Mr. Nuttel has been told by his doctor that he needs some rest and relaxation, so his sister convinces him to spend some time at a rectory in the country. His sister knows that he will become a hermit in the country if he doesn’t know anyone, so she writes him a letter of introduction to people she has met, but with whom he is not acquainted.  

Mrs. Sappleton is not ready to receive visitors yet, so her niece, Vera, entertains Mr. Nuttel until her aunt arrives.  While waiting for the aunt, Vera tells Mr. Nuttel about a tragedy that happened three years before on that very day. Mrs. Sappleton’s husband and two brothers had gone out hunting with their faithful dog and never returned.  They would come in from a hunting expedition through the window, and so Mrs. Sappleton left the window open in hopes that they would return that day.

When Mrs. Sappleton arrives, she tells Mr. Nuttel that she is waiting for her husband and brothers to arrive and hopes that the open window doesn’t bother him.   Mr. Nuttel is very uncomfortable with this topic, so he tries to change the subject. 

“The doctors agree in ordering me complete rest, an absence of mental excitement, and avoidance of anything in the nature of violent physical exercise” (Saki 2).

He continues to elaborate on his physical maladies, but Mrs. Sappleton is half-listening to his ailments because her eyes keep going to the window.  Finally, just as the sun is beginning to set, Mr. Nuttel sees three figures walking across the lawn carrying guns over their shoulders.  Mr. Nuttel grabs his coat, hat, and walking stick and runs out of the house.

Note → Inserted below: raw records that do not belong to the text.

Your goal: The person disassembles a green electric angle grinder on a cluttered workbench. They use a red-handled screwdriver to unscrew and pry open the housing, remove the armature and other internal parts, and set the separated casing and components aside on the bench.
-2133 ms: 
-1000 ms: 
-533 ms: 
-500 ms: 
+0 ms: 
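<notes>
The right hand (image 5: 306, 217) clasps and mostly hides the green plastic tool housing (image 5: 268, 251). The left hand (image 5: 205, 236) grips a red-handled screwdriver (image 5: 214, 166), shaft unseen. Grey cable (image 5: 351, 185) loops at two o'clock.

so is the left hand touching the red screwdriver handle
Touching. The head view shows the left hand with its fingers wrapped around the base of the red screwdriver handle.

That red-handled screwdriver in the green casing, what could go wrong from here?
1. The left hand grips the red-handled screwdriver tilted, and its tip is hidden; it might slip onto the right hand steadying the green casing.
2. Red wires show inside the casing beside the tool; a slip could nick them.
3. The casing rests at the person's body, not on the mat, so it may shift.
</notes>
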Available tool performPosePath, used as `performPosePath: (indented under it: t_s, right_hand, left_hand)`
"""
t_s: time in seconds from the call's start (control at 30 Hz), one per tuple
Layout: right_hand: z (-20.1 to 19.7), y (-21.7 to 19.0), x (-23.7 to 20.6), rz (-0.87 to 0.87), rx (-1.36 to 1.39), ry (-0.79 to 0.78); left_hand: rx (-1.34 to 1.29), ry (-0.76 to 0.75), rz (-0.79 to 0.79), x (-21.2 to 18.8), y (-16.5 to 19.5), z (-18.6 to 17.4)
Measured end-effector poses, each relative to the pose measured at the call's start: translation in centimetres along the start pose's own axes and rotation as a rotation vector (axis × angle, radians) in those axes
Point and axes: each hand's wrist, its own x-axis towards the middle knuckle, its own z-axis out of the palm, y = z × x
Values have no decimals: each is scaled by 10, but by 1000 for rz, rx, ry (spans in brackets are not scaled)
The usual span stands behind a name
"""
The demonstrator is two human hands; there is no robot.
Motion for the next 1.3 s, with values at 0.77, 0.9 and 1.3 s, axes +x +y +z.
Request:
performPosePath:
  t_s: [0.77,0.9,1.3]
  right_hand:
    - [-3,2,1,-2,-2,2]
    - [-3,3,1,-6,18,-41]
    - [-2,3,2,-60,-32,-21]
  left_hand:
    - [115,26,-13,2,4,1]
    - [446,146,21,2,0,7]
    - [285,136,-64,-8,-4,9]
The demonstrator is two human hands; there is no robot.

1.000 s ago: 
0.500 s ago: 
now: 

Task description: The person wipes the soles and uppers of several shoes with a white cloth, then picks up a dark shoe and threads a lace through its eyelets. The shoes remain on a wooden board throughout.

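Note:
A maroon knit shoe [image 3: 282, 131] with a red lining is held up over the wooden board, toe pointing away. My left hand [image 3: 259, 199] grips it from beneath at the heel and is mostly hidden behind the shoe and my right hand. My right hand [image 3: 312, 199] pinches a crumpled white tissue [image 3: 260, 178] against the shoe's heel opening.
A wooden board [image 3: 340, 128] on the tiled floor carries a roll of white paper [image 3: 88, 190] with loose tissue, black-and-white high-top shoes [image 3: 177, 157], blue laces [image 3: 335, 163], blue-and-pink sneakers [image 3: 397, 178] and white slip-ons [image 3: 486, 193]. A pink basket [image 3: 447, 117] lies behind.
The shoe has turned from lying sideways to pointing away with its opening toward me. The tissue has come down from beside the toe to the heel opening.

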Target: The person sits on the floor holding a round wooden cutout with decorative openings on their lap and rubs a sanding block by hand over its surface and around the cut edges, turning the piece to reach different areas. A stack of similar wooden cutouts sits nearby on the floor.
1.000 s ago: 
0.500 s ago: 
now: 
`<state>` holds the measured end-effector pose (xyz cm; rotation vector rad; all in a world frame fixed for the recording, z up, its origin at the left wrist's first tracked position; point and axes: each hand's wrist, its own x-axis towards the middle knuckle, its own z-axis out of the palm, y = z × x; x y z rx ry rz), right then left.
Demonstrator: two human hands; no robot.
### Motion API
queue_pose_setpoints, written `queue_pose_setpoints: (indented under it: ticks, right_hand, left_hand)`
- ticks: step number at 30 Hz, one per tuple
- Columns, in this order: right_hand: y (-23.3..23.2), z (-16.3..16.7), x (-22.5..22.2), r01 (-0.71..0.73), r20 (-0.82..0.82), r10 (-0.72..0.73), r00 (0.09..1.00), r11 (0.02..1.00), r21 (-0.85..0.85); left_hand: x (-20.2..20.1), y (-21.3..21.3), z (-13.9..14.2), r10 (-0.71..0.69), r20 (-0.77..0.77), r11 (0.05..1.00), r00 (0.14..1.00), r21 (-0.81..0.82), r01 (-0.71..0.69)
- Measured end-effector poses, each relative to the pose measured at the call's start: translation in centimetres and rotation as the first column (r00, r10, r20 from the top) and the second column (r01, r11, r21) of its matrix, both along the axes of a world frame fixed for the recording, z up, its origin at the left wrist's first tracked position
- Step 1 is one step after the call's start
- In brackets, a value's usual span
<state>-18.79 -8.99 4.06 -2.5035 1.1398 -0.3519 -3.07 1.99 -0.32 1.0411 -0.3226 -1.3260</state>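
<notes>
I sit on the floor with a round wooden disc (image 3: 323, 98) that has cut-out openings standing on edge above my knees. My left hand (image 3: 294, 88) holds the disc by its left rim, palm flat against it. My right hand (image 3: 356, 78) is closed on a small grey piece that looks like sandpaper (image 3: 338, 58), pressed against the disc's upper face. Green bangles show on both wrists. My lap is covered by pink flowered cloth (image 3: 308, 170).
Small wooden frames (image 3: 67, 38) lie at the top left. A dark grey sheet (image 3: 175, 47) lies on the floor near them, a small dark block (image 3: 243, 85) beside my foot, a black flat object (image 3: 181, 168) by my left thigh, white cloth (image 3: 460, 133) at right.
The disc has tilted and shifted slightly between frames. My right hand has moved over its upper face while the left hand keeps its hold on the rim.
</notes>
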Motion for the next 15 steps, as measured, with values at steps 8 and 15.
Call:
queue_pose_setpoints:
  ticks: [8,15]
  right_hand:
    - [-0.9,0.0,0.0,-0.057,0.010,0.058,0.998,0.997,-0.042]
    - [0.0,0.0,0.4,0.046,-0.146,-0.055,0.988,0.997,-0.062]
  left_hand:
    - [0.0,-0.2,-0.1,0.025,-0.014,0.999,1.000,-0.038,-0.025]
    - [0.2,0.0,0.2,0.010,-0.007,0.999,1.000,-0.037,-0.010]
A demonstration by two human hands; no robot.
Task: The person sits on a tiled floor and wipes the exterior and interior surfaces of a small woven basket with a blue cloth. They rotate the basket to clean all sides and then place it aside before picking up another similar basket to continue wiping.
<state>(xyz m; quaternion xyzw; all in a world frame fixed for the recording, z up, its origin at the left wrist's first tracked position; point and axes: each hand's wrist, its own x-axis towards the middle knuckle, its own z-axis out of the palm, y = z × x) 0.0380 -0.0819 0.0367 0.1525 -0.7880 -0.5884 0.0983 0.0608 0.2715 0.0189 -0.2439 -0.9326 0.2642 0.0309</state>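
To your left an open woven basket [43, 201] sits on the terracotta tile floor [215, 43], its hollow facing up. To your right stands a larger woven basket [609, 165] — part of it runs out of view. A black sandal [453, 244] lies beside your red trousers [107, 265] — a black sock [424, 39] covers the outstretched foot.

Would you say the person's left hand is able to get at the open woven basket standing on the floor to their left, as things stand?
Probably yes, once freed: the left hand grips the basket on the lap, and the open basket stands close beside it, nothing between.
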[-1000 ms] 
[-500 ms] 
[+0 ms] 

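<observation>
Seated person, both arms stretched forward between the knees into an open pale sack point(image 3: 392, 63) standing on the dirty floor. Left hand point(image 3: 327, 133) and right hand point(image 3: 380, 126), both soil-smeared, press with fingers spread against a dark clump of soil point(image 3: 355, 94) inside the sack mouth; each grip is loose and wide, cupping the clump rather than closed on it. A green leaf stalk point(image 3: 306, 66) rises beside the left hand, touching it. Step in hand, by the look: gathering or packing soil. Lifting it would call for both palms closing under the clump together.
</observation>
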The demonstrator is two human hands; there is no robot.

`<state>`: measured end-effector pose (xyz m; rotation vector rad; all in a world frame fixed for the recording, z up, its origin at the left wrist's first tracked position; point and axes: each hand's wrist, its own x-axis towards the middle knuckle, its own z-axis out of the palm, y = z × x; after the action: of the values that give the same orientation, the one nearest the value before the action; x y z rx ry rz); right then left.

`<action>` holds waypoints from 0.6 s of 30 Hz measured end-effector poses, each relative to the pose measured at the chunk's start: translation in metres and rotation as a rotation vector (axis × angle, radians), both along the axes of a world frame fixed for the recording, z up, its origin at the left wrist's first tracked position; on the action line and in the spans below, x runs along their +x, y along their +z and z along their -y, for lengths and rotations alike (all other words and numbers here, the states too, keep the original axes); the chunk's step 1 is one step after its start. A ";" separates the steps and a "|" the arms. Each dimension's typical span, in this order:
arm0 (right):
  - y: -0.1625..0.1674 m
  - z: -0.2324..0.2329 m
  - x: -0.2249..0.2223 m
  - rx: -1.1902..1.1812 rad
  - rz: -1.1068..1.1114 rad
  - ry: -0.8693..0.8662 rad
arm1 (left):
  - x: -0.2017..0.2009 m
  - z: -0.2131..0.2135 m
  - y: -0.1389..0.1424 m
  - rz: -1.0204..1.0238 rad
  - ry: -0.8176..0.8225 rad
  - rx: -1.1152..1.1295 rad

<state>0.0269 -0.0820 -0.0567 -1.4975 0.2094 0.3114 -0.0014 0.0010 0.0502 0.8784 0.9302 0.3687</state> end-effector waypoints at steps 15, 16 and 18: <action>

 Mrs. Sappleton doesn’t understand.  By “extraordinary” she means “strange.”  She tells her husband, who is very much alive, Mr. Nuttel

“…could only talk about his illnesses and dashed off without a word of goodbye or apology when you arrived.  One would think he had seen a ghost.” (Saki 3).

No one knows that Vera told Mr. Nuttel a fantastic tale, and Mr. Nuttel felt he had seen a ghost.

My copy of the story is from the internet so the pages may not coincide with your copy, but they should be close.